Bill Clinton should have gone to the Alps. Instead, the poor man went to the piedmont…to the aid of his wife in South Carolina.
At the annual Davos, Switzerland conference of celebs, power-brokers and do-gooders, Clinton was always a hit. In Carolina, he was a flop.
If he’d been in Davos, he might have given the meeting some of the magic of the old days. Every year, the movers and shakers gather to tell each other how to make a better world. Most just blather in a way that began naively, early in their careers, soured into cynicism in middle age, and finally becomes merely stupid. Some probably still think they can improve things. A few probably succeed.
But this year’s meeting seems to have had a defeatist tone to it. Probably because the news was bad.
Last Sunday, it was discovered that a young man at an old bank had managed to get himself into $50 billion worth of positions – most of them losing positions. This was more than half of the value of all of France’s gold and currency reserves. It was more than the entire value that had been built up by the bank over decades. How could it happen? What was wrong? How could banks be so fragile…and what could you think of the whole world’s financial system when it was built with bricks that cracked up so readily?

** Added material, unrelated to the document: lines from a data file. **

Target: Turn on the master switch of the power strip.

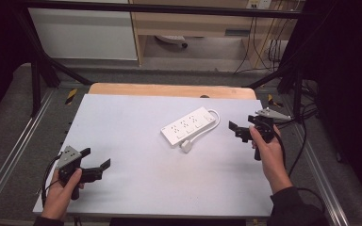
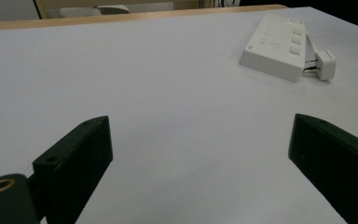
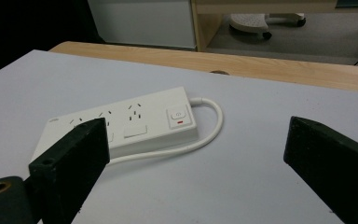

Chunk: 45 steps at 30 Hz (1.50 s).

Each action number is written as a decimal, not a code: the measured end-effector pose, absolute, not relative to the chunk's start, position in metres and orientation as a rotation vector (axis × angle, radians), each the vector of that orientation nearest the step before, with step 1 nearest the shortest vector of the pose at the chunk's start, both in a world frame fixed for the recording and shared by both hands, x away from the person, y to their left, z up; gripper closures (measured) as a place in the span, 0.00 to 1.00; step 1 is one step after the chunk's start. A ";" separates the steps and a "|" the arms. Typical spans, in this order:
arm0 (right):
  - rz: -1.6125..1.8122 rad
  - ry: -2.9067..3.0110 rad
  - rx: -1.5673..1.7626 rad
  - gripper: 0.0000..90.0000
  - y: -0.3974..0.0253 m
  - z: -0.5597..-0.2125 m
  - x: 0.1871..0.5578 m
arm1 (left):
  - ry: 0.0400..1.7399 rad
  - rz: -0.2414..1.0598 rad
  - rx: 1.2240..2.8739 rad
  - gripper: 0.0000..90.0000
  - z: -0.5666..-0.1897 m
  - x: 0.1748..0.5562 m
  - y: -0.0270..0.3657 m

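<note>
White power strip (image 1: 188, 126) lies flat on the pale grey table top (image 1: 136, 155), right of centre and toward the far half, long axis diagonal: near-left end to far-right end. Sockets face up; the right gripper view shows a rocker switch (image 3: 178, 116) with a red mark at the strip's far-right end. White cord (image 1: 210, 123) leaves that end, loops round and runs back along the strip's near side to a white plug (image 1: 186, 146), which lies on the table just beside the strip's near-left end. In the left gripper view the plug's pins point toward the strip; can't tell if they touch it.

Right gripper (image 1: 234, 129) is right of the strip, near it but apart, held in the person's right hand (image 1: 265, 149), pointing left at the strip. Jaws spread wide, nothing between them; its own view looks across the strip's length through the gap.

Left gripper (image 1: 95, 160) is at the near-left of the table, well apart from the strip, held in the left hand (image 1: 62, 192). Jaws also spread wide, empty, with bare table between them; strip and plug sit far right in its view.

Wooden table edge (image 1: 172, 90) shows beyond the far side of the grey top.
</note>
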State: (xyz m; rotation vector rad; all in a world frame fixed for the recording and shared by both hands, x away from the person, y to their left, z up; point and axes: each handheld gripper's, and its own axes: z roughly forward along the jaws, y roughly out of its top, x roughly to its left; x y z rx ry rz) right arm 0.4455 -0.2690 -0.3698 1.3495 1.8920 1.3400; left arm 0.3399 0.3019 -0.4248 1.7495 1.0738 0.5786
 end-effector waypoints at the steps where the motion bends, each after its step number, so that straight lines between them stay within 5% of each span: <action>1: 1.344 1.891 1.349 0.08 -0.269 -0.370 0.444 | 1.074 0.579 1.750 0.07 -0.425 0.340 0.302; 45: 1.348 1.865 1.308 0.07 -0.289 -0.407 0.380 | 1.073 0.580 1.749 0.07 -0.425 0.339 0.301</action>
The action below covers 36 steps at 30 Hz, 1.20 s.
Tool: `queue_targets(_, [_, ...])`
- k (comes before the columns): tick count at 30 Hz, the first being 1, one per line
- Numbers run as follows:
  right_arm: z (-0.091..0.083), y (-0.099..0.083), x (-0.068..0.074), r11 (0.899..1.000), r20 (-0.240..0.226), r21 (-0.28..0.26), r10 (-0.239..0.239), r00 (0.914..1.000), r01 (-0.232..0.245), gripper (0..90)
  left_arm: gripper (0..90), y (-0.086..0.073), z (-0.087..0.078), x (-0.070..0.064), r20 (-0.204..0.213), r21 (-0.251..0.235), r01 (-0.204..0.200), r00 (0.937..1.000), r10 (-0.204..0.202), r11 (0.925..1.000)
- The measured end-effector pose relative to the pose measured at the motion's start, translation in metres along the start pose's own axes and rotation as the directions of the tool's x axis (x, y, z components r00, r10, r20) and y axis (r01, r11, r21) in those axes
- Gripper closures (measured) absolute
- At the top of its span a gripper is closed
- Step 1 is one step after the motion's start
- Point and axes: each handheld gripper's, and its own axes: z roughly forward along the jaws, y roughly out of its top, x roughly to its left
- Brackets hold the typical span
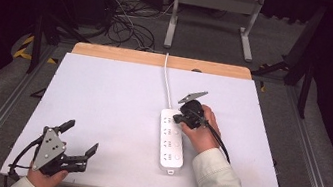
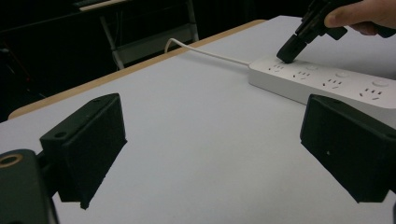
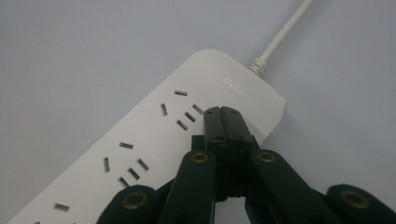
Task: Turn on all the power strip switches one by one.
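A white power strip (image 1: pixel 170 141) with several sockets lies on the white table, its cord (image 1: pixel 167 81) running to the far edge. My right gripper (image 1: pixel 179 119) is shut with nothing between its jaws. Its tip presses down on the strip's far end, beside the first socket (image 3: pixel 184 110). In the right gripper view the closed jaws (image 3: pixel 222 113) touch the strip (image 3: pixel 140 154) near its logo. My left gripper (image 1: pixel 80 137) rests open near the table's front left corner, well apart from the strip. In the left gripper view the strip (image 2: pixel 336 84) and right gripper (image 2: pixel 287 52) lie ahead, to the right.
The white table top (image 1: pixel 112 105) has a wooden strip (image 1: pixel 159 60) along its far edge. Beyond it stand a metal frame (image 1: pixel 212 14) and loose cables (image 1: pixel 124 26) on the floor. Metal rails run along both sides of the table.
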Motion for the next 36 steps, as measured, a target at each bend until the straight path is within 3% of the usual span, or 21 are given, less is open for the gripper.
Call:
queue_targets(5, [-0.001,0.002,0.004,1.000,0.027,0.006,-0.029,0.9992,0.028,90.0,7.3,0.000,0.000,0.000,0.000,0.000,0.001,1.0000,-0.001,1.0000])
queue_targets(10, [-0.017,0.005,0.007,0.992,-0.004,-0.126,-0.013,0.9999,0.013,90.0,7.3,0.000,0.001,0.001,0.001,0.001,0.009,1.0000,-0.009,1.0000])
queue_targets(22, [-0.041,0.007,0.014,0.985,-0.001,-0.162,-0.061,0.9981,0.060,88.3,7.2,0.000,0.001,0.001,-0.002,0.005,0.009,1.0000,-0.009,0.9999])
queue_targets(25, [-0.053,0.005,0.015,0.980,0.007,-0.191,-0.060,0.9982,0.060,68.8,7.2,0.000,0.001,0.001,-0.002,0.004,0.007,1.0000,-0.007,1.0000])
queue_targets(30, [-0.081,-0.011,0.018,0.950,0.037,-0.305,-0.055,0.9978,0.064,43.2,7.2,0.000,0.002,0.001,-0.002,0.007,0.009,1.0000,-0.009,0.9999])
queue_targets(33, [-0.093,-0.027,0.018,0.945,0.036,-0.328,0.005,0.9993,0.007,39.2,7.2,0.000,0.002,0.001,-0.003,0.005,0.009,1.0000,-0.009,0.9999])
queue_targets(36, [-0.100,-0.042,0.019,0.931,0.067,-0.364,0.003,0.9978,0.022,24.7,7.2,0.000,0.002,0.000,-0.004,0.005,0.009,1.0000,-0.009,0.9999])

When his bosses at Societe Generale found out what he was up to, they quickly tried to close his trades – on the worst trading day in recent memory. And when it was over, he had set a new record for this kind of thing, at more than two times the losses of Nick Leeson, who brought down the 200-year-old Barings Bank.
Asked his opinion, Leeson responded: “Haven’t they learned anything?”

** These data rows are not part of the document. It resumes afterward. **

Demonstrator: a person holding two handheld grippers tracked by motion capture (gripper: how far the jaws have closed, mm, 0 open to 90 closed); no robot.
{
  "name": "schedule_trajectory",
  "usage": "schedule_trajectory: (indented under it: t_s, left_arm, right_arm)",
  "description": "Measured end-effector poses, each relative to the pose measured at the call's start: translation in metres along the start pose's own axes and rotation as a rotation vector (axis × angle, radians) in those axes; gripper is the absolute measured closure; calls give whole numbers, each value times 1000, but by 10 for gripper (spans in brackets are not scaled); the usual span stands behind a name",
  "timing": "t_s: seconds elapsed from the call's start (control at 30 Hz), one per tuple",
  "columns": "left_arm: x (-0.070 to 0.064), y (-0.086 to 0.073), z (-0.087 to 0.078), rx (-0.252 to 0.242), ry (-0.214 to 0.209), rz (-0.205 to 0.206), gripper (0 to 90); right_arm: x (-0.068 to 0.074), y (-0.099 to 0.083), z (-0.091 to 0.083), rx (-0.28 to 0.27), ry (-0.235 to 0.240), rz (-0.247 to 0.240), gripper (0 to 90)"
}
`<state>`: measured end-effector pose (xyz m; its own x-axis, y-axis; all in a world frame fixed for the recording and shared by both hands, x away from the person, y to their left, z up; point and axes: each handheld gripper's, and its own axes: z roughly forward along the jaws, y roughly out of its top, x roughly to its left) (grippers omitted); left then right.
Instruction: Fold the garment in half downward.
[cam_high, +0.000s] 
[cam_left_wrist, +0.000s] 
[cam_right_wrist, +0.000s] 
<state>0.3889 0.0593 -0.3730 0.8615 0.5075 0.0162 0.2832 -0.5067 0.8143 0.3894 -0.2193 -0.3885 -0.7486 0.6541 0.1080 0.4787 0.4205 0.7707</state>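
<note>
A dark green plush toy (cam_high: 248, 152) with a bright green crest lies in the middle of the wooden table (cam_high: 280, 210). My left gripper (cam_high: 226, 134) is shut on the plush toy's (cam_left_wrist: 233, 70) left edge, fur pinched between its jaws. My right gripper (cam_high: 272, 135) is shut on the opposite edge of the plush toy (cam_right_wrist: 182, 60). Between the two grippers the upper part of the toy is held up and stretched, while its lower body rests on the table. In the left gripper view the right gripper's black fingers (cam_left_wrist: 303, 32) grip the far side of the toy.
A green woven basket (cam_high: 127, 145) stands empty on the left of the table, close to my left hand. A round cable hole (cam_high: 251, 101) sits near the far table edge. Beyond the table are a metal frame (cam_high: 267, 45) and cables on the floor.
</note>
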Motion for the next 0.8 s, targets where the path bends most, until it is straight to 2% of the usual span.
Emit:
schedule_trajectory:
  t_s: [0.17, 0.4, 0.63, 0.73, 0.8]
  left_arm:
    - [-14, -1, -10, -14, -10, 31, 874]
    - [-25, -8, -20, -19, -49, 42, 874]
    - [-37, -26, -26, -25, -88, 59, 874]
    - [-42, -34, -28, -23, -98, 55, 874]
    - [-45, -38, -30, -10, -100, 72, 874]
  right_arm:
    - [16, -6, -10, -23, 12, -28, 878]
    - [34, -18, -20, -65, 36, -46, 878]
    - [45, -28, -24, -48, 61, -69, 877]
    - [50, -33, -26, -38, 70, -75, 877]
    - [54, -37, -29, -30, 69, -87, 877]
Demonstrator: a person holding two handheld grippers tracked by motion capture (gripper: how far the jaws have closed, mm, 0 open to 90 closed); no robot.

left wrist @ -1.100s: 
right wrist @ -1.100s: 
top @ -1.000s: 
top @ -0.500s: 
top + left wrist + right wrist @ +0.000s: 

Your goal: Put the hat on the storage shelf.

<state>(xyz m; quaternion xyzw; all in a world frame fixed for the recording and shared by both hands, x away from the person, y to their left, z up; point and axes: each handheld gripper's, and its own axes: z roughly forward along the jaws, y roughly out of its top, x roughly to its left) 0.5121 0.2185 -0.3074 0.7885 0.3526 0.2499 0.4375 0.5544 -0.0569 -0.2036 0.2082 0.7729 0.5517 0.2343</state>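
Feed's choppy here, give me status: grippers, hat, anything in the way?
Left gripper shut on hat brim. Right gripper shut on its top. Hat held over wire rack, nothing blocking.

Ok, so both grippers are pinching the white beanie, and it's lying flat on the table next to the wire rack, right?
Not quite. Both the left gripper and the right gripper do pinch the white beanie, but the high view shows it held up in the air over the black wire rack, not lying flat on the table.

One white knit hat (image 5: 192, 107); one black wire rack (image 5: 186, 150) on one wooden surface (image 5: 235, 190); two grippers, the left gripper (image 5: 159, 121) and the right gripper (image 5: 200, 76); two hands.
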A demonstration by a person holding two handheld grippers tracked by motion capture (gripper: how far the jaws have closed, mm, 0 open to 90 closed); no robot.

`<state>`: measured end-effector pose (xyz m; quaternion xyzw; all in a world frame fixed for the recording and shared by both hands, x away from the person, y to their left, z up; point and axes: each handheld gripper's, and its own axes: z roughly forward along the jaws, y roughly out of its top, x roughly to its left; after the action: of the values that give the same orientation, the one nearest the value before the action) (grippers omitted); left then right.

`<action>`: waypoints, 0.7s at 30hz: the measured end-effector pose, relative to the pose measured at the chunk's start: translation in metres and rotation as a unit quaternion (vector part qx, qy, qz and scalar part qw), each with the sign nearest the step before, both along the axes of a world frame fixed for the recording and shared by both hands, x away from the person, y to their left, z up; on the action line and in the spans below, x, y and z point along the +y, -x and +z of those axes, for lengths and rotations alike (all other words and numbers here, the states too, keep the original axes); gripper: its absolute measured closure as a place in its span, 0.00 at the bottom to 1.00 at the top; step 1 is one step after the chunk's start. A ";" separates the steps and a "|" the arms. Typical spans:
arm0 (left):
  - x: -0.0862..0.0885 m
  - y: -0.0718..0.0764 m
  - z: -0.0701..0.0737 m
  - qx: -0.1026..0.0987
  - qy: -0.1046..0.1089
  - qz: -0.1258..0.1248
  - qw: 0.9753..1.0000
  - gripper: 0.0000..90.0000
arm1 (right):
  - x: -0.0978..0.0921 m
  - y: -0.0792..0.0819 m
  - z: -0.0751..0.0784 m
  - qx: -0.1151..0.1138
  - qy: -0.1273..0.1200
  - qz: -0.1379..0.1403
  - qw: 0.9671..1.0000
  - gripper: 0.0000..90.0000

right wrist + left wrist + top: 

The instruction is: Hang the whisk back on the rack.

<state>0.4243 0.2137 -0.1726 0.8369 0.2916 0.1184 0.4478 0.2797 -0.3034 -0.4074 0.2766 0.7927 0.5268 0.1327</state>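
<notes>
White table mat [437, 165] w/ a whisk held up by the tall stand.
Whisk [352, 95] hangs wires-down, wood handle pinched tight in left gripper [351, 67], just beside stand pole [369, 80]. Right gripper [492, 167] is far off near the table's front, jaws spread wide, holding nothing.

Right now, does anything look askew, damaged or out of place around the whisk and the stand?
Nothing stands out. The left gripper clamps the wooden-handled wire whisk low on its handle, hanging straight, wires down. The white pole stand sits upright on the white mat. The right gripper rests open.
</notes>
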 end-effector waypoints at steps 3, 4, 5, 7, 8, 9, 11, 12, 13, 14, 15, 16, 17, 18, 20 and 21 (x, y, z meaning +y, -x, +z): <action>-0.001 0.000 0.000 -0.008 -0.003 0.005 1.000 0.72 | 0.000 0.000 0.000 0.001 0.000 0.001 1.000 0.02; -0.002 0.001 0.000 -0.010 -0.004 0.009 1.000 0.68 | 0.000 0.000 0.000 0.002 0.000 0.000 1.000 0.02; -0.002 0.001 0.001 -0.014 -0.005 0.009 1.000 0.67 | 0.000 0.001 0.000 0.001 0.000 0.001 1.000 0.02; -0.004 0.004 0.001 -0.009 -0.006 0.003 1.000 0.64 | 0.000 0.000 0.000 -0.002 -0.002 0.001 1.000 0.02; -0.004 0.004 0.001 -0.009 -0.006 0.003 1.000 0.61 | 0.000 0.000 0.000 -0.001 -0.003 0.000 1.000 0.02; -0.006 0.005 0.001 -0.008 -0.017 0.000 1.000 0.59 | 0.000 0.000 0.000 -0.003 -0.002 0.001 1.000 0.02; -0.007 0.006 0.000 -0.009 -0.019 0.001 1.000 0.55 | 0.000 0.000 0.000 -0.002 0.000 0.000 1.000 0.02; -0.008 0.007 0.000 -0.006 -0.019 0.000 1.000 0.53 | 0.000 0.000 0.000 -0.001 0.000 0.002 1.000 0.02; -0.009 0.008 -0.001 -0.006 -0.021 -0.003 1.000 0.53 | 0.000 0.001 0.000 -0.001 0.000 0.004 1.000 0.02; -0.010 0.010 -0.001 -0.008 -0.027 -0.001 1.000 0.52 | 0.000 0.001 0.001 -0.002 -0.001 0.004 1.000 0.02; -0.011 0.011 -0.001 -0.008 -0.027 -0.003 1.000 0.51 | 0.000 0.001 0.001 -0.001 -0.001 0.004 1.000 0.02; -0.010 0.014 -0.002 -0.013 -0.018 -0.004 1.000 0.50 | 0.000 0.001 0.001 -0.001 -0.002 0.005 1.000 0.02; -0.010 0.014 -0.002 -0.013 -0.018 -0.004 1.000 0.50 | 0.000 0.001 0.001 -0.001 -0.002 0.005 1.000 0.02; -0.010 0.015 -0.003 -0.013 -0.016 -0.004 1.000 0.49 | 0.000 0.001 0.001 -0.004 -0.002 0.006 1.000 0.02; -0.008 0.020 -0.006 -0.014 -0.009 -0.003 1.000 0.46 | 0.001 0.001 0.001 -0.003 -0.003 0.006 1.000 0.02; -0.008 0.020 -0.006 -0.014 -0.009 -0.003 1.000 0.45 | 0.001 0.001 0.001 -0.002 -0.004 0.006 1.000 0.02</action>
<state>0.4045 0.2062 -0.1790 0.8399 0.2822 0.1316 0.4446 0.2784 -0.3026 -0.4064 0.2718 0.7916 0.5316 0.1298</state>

Learning comes at a price. When markets are rising, nobody learns anything. It’s when they go wrong that people put on their thinking caps and take instruction.
And then, at Davos this weekend, up to the podium stepped Stephen Roach, acting like an old professor with an “I told you so” tone in his voice.

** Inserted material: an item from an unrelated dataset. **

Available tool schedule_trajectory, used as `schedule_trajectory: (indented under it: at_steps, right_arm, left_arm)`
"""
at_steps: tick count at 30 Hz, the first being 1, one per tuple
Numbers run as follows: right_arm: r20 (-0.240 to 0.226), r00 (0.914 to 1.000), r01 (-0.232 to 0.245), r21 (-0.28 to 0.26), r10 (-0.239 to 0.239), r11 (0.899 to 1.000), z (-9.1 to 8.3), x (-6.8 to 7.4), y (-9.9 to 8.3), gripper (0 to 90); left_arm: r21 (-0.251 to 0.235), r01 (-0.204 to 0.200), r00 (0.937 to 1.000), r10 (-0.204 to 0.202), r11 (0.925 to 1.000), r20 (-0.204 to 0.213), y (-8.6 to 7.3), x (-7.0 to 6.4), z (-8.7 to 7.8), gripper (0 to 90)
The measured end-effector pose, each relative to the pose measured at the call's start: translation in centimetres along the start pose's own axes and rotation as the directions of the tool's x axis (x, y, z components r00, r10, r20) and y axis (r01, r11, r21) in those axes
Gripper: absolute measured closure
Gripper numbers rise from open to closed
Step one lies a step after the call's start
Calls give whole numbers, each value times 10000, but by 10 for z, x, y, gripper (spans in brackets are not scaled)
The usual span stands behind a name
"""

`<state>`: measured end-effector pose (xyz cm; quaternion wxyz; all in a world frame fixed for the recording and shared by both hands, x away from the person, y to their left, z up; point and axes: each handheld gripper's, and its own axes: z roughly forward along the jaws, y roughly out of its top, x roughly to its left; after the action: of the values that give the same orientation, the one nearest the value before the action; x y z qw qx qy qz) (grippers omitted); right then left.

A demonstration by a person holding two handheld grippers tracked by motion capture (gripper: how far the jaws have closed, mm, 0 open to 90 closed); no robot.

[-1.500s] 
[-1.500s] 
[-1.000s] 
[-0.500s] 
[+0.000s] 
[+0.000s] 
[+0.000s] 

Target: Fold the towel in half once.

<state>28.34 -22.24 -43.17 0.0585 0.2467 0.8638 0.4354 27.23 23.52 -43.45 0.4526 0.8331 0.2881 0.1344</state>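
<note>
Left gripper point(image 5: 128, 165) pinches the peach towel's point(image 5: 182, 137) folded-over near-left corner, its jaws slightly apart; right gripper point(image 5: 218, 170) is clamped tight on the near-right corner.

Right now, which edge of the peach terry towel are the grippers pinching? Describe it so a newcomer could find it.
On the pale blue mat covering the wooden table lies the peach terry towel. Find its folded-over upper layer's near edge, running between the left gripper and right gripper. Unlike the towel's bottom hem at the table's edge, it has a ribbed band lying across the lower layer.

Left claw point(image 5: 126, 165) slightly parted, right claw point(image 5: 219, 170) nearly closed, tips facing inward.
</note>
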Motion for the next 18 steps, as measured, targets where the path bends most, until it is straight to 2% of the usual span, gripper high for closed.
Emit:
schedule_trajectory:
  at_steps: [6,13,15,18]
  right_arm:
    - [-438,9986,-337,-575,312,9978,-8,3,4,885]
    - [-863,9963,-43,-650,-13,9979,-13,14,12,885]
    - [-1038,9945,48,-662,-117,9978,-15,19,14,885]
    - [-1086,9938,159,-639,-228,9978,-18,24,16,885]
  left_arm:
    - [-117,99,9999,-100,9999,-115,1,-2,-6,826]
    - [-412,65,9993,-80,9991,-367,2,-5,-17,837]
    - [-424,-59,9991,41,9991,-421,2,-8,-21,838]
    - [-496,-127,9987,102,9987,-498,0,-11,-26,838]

“If we had been running our economies the old-fashioned way, for example, where saving and consumption were funded by income, maybe we wouldn’t be in this mess we are in now.”
Roach went on to say that this mess “will dwarf the dotcom slump.”
As we’ve hinted, too, it is one thing to punish a few speculators with skin in the dotcom game. It is quite another to deliver a stern lesson to America’s entire middle class. The latter never liked school.
Spending on information technology was barely one sixth the spending on house building. But that’s only the beginning – because the dotcom bubble didn’t cause millions of householders to think they were a lot richer than they really were. It didn’t lead millions of families to borrow and spend far more than they could afford. And it didn’t entice bankers and investors into billions of dollars worth of losing positions.
Naturally, Mr. Roach’s words didn’t seem to lift the mood at Davos. And the news coming out of the U.S. economy does little to lift American consumers’ moods either.
On Friday, the Dow sank back 171 points. What happened to the rally, investors asked themselves? Hadn’t the Bernanke helicopter squadron just dropped rates 75 basis points? Aren’t they warming up the engines for another run this week?
Ah…yes. But only gold investors seemed to know what it meant. Dropping money from helicopters is unlikely to make an economy prosper. But it is very likely to make gold investors prosperous. Gold rose another $4.90 on Friday – to over $910 – a new record high. Commodities, generally, rose too, with the CRB index reaching 492…and oil once again over $90.
A word to the wise: you can’t really make people wealthy by resorting to “Zimbabwe economics.” A society grows rich by producing things…and saving money. There is no other way. Cheaper credit won’t do it. More consumption won’t help. Printing money – and dumping it from helicopters – is a losing proposition.
But we hope our financial authorities continue. At least it’s fun to watch.